What is the purpose of property insurance

Utility billing

Guiding principle:

If the contracting parties have agreed that the costs of building insurance (Section 2 No. 13 BetrKV) will be apportioned to the tenant, the costs of loss of rent insured in the building insurance as a result of building damage are also apportionable.

BGH from June 6, 2018 - VIII ZR 38/17 -

Long version:www.bundesgerichtshof.de [PDF, 11 pages]

 

Comments from the Berlin tenants' association

The form lease stipulated that the costs for the associated building insurance were to be borne by the tenant. The building insurance contract concluded by the landlord (property insurance "All Risk") included - limited to 24 months - the risk of a "loss of rent" as a result of the insured damage to the building.

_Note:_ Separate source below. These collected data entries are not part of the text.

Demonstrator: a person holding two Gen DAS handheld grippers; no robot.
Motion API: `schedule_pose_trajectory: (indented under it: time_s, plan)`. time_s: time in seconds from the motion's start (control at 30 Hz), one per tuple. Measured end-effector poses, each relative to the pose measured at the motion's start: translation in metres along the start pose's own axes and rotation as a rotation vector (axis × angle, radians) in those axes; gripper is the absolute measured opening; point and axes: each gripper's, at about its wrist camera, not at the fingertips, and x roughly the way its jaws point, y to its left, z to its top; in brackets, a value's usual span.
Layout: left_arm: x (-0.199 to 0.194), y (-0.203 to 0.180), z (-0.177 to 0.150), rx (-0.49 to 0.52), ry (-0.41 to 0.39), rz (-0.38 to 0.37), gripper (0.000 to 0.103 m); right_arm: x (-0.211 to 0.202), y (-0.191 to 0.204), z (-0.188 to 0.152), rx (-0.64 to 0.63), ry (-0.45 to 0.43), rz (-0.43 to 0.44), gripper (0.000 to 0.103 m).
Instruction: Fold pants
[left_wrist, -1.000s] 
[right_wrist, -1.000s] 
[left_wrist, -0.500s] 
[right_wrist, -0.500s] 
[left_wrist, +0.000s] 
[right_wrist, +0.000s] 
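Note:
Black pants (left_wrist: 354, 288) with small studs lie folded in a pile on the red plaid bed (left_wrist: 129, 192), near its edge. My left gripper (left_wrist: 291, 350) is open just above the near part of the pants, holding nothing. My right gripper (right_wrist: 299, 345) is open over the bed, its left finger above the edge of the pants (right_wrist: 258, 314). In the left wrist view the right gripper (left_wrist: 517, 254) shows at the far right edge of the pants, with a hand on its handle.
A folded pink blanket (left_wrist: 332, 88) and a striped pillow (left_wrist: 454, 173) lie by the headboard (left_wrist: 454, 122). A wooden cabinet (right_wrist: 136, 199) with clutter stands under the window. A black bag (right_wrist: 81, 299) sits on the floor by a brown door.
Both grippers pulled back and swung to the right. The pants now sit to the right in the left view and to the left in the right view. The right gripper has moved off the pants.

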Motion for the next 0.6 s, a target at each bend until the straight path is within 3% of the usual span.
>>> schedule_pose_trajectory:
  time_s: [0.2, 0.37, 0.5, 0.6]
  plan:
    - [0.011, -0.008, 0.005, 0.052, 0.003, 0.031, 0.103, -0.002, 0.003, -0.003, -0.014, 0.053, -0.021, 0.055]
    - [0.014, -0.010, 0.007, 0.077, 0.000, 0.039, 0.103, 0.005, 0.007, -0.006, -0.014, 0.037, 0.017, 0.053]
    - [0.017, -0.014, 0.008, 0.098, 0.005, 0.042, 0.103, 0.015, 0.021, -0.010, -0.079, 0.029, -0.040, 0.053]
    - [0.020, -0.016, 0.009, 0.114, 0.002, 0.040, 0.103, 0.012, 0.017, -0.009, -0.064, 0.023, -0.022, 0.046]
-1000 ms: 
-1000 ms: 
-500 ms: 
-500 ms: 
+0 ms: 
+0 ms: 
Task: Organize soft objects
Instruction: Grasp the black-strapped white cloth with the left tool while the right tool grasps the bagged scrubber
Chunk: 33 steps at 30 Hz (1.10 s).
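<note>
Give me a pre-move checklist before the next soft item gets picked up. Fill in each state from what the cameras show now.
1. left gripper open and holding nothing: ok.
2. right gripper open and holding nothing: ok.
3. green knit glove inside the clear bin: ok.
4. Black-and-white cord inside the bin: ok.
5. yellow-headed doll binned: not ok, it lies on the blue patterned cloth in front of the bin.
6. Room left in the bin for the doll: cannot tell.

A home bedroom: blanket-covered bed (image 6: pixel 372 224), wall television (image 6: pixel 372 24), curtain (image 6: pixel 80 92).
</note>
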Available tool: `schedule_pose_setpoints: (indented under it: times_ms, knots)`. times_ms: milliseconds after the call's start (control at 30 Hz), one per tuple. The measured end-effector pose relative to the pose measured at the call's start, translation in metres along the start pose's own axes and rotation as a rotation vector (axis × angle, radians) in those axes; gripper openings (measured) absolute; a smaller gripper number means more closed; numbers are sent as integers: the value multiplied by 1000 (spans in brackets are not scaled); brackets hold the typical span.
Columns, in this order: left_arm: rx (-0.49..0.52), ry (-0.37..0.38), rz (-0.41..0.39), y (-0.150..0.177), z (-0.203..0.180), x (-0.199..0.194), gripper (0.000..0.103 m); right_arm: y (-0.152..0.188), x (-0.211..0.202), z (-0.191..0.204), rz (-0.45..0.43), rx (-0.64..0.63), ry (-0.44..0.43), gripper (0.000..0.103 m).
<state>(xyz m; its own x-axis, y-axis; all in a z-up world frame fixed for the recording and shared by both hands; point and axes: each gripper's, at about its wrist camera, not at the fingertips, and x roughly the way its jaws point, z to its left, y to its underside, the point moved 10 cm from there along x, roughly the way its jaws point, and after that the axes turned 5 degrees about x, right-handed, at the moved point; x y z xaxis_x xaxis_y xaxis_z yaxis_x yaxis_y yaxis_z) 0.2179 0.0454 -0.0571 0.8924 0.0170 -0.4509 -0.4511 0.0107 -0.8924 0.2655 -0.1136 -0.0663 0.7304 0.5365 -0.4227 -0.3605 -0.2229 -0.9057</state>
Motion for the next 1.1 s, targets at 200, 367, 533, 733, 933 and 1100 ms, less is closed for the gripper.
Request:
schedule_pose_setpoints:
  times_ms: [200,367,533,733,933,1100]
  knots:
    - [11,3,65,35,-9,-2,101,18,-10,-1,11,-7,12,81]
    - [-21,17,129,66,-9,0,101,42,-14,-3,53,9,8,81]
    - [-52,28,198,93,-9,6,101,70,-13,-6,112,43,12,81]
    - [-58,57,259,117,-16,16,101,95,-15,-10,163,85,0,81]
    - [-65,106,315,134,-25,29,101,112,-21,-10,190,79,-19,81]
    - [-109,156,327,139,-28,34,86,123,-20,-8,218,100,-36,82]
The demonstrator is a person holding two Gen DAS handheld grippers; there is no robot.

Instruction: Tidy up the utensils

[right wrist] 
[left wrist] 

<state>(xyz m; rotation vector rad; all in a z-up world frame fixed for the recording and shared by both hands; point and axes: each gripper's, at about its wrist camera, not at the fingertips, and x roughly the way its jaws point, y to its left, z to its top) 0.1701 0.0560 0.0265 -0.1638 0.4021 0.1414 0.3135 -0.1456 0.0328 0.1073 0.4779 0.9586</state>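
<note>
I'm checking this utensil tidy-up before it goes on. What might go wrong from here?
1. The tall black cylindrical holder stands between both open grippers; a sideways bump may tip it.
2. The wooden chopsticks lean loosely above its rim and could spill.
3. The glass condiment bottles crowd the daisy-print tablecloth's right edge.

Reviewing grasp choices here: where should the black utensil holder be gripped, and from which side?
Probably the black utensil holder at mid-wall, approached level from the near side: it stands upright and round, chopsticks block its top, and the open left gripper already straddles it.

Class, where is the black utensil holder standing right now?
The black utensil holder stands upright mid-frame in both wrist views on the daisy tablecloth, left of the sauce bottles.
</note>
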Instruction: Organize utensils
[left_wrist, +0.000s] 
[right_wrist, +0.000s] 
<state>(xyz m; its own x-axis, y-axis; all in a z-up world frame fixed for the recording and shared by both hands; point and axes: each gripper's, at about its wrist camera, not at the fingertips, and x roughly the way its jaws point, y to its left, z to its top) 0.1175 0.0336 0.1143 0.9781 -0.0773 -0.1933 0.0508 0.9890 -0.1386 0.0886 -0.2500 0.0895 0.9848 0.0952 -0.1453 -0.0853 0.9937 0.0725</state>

The tenant said that the part of the premium that was attributable to the co-default risk should be deducted from the costs of building insurance. The landlord did not specify the premium portion to be deducted, so that the overall costs could not be apportioned.

The BGH did not want to follow this. According to ยง 2 No. 13 BetrKV, the costs of property and liability insurance are apportionable operating costs. This included the cost of insuring the building against fire, storm, water and other damage caused by natural forces as well as the costs of other insurances listed in the regulation. This basically included all property and liability insurance that was used to protect the building, its residents and visitors.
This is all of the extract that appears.